### Work to be completed
The line containing "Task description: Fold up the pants" marks the end; write out exactly every line from the start of the data up to and including it, without the pictures.

### Source material

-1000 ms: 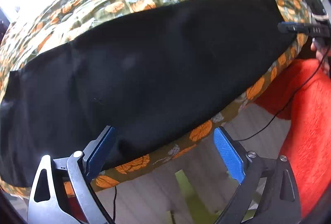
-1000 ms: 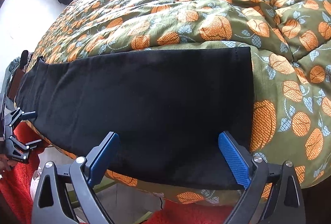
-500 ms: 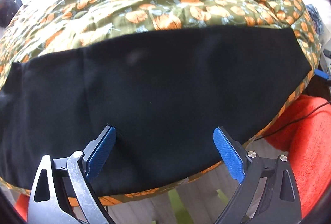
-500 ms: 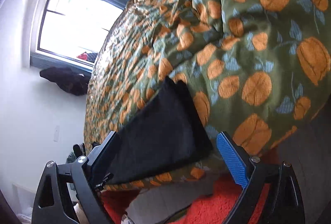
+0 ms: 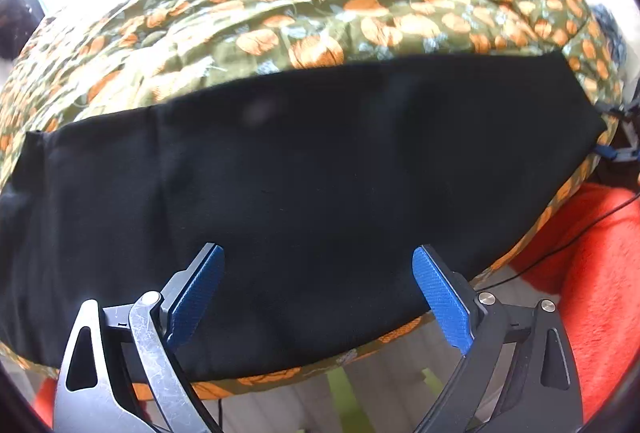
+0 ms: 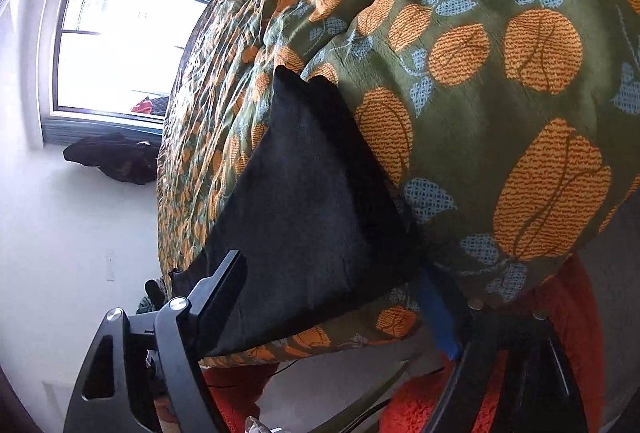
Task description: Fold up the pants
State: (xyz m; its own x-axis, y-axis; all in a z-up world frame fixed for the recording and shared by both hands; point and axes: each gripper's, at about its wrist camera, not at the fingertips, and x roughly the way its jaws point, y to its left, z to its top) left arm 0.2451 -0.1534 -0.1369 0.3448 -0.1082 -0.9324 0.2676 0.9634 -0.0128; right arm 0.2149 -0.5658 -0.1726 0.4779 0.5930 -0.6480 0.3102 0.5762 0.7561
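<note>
The bed cover (image 5: 320,13), green with orange fruit, fills both views, and its far edge is lost in glare in the left wrist view. On it, along the near edge of the bed, lie the black pants (image 5: 320,161), spread flat and long; their left end runs out of the left wrist picture, so the whole length cannot be seen there. The right wrist view catches only one end of the pants (image 6: 312,201), seen edge-on and rolled sideways, with two corners poking up.

The left gripper (image 5: 318,293) hangs just over the near edge of the pants, its blue pads wide apart and empty; whether they touch the cloth is hard to tell. The right gripper (image 6: 340,297) has its jaws apart too, though they have just been closing, and the pants' end sits between them. Its right pad is half hidden behind the cloth and cover, so contact is unclear.

Only the right wrist view shows the window (image 6: 120,45) and a dark garment (image 6: 112,157) below it; only the left shows the orange rug (image 5: 592,257) and a thin cable (image 5: 576,233).
</note>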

### Result for this task
-1000 ms: 
-1000 ms: 
-500 ms: 
-500 ms: 
+0 ms: 
+0 ms: 
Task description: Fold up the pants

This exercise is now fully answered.